| What this task involves |
For the data below, give again exactly the lines from the one containing "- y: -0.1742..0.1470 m" through the one containing "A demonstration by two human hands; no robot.", both ends included, and no others.
#####
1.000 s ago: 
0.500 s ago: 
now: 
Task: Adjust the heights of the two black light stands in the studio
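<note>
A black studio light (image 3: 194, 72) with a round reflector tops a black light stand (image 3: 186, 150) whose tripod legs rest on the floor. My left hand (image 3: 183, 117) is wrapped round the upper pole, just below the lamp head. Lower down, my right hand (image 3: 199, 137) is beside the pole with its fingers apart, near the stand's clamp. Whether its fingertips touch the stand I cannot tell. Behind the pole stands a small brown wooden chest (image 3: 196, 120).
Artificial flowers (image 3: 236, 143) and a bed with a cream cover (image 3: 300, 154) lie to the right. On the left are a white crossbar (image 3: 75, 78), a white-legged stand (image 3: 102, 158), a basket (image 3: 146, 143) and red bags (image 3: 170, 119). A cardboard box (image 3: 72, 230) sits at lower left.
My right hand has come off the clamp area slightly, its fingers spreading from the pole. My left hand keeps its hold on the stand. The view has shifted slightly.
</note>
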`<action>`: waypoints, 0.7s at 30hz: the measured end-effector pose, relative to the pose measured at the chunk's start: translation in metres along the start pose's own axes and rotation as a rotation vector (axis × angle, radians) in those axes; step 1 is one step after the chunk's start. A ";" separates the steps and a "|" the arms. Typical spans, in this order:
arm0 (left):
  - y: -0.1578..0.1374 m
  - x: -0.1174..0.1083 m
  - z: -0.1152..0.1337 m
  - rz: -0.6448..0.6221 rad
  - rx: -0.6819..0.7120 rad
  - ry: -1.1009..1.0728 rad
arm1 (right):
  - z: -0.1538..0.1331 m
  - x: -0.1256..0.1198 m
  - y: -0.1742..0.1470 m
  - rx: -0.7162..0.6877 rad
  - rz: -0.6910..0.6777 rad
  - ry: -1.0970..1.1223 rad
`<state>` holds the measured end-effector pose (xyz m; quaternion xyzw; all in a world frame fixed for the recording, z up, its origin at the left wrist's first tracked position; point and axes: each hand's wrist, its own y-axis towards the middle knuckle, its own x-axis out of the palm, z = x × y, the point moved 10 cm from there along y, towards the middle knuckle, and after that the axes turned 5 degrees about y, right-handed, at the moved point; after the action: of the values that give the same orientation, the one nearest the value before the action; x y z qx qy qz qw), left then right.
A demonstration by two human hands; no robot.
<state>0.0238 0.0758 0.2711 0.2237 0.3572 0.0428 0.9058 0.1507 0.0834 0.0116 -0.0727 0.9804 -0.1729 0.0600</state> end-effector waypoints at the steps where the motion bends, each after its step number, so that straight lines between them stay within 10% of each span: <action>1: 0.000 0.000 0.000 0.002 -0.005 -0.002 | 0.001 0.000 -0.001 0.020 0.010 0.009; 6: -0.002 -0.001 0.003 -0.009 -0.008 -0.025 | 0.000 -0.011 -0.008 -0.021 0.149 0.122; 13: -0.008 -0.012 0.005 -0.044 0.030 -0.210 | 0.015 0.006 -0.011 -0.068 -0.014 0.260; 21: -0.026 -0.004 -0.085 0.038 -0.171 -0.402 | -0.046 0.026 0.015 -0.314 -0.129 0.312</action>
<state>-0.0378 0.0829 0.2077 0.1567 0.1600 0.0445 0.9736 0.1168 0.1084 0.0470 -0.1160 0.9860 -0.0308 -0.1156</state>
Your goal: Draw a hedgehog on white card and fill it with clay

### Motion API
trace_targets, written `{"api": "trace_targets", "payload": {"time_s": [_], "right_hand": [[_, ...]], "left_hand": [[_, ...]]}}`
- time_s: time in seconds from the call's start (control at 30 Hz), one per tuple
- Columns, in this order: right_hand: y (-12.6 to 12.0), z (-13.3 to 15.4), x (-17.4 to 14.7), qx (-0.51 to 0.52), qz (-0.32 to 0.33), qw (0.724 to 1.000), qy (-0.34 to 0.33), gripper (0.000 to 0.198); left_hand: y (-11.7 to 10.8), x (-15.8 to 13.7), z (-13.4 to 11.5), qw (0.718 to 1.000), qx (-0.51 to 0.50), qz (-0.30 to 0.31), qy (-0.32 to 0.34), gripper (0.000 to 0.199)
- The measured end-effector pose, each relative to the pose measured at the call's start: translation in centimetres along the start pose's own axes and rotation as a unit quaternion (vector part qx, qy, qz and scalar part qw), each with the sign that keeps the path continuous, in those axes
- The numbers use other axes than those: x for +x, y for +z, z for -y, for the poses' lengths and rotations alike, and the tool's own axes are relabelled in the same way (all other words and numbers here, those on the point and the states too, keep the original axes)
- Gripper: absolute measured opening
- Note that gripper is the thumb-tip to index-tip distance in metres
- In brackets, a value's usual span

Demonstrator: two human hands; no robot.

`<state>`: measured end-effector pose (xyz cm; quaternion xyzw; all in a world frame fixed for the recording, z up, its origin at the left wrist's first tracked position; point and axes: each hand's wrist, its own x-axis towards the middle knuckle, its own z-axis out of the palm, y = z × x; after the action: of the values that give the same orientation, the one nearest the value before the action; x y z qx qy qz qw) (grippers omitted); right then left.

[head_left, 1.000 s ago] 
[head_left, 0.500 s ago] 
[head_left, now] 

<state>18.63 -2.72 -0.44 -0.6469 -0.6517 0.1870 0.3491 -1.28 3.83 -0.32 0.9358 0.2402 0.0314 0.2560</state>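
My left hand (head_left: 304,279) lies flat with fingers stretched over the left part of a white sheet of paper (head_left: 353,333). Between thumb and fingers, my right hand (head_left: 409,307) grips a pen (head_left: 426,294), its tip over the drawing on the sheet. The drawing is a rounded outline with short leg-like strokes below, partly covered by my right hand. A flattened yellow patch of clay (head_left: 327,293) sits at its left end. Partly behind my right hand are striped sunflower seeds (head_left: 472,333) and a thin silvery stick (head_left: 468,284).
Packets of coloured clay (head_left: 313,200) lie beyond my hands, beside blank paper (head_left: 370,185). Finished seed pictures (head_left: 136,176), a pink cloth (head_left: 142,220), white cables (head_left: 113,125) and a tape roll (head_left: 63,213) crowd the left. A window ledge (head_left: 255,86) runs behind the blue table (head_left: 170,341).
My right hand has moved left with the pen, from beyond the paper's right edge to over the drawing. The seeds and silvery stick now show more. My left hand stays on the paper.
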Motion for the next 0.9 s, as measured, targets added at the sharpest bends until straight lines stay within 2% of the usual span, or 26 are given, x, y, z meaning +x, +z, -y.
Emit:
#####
| Output |
  - y: -0.1742..0.1470 m
  - rx: -0.7162..0.6877 rad
  - rz: -0.6910..0.6777 rad
  - ry: -1.0970..1.1223 rad
`<state>` holds the measured end-effector pose (xyz m; quaternion xyzw; all in a world frame fixed for the recording, z up, its origin at the left wrist's first tracked position; point and axes: each hand's wrist, its own y-axis towards the middle knuckle, its own x-axis out of the palm, z = x × y, the point moved 10 cm from there along y, towards the middle knuckle, and after that the axes turned 5 degrees about y, right-handed, at the moved point; after the action: of the values that give the same orientation, the one nearest the value before the action; x y z qx qy qz qw), left then right.
A demonstration by two human hands; no robot.

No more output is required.